- _Work instructions_:
Return the data exactly, apart from leaving out the pictures.

- _Stored items from a collection_:
*** Block opens ***

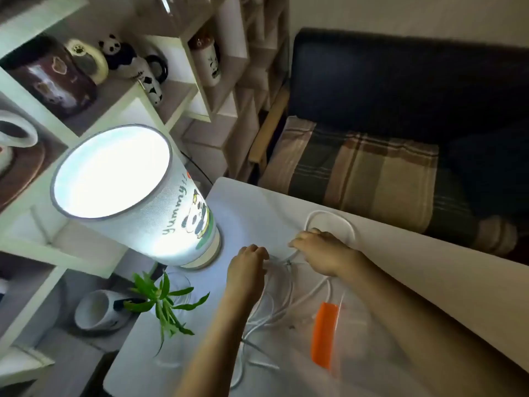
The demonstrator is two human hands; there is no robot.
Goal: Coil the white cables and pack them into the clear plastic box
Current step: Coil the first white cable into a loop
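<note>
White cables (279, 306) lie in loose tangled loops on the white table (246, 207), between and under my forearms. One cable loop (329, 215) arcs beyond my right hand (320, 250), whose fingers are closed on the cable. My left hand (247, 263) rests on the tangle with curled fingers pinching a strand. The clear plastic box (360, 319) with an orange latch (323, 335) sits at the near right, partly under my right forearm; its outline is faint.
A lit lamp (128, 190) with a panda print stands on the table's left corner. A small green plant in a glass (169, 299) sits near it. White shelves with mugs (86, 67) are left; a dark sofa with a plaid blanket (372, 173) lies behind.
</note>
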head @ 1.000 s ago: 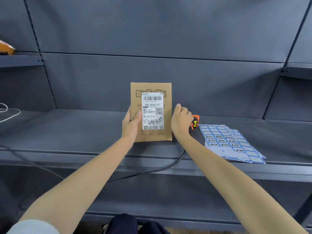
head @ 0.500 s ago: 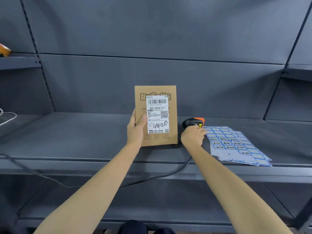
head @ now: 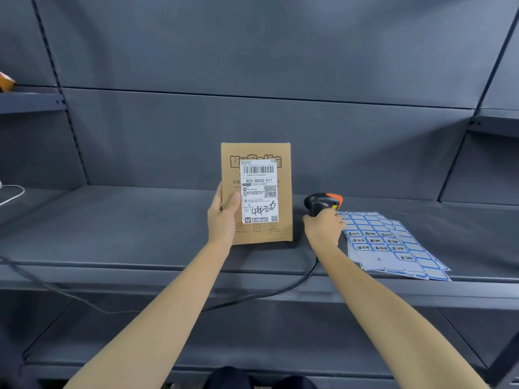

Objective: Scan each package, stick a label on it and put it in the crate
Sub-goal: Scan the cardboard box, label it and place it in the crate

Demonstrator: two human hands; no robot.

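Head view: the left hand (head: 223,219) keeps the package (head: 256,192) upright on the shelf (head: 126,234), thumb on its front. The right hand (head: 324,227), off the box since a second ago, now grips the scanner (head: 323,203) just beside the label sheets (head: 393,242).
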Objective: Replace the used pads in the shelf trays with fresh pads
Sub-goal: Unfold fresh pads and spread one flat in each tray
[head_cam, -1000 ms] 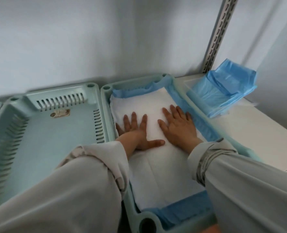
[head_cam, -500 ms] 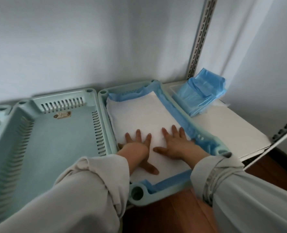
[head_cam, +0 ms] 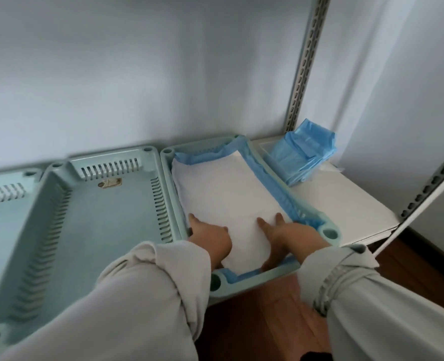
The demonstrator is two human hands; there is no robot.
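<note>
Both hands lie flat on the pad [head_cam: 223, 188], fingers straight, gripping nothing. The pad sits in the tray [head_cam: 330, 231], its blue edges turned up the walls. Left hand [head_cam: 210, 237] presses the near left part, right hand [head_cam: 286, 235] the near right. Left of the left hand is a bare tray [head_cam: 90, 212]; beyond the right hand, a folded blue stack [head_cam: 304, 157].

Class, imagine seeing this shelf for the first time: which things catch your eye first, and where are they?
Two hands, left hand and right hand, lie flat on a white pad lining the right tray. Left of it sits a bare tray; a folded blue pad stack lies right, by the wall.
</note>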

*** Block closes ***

- _Exercise output_:
The demonstrator is two human hands; there is no robot.
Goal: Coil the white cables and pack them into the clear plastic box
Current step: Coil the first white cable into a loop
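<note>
White cables (279, 306) lie in loose tangled loops on the white table (246, 207), between and under my forearms. One cable loop (329, 215) arcs beyond my right hand (320, 250), whose fingers are closed on the cable. My left hand (247, 263) rests on the tangle with curled fingers pinching a strand. The clear plastic box (360, 319) with an orange latch (323, 335) sits at the near right, partly under my right forearm; its outline is faint.
A lit lamp (128, 190) with a panda print stands on the table's left corner. A small green plant in a glass (169, 299) sits near it. White shelves with mugs (86, 67) are left; a dark sofa with a plaid blanket (372, 173) lies behind.
</note>
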head @ 1.000 s ago: 
head @ 0.500 s ago: 
head @ now: 

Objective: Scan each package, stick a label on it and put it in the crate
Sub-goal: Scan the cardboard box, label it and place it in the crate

Demonstrator: two human hands; no robot.

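Head view: the left hand (head: 223,219) keeps the package (head: 256,192) upright on the shelf (head: 126,234), thumb on its front. The right hand (head: 324,227), off the box since a second ago, now grips the scanner (head: 323,203) just beside the label sheets (head: 393,242).
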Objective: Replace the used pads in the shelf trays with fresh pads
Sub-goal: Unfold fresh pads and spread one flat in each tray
[head_cam, -1000 ms] 
[head_cam, -500 ms] 
[head_cam, +0 ms] 
The demonstrator is two human hands; there is no robot.
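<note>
Both hands lie flat on the pad [head_cam: 223, 188], fingers straight, gripping nothing. The pad sits in the tray [head_cam: 330, 231], its blue edges turned up the walls. Left hand [head_cam: 210, 237] presses the near left part, right hand [head_cam: 286, 235] the near right. Left of the left hand is a bare tray [head_cam: 90, 212]; beyond the right hand, a folded blue stack [head_cam: 304, 157].

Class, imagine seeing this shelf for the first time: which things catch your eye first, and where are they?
Two hands, left hand and right hand, lie flat on a white pad lining the right tray. Left of it sits a bare tray; a folded blue pad stack lies right, by the wall.
</note>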

The answer has nothing more to it.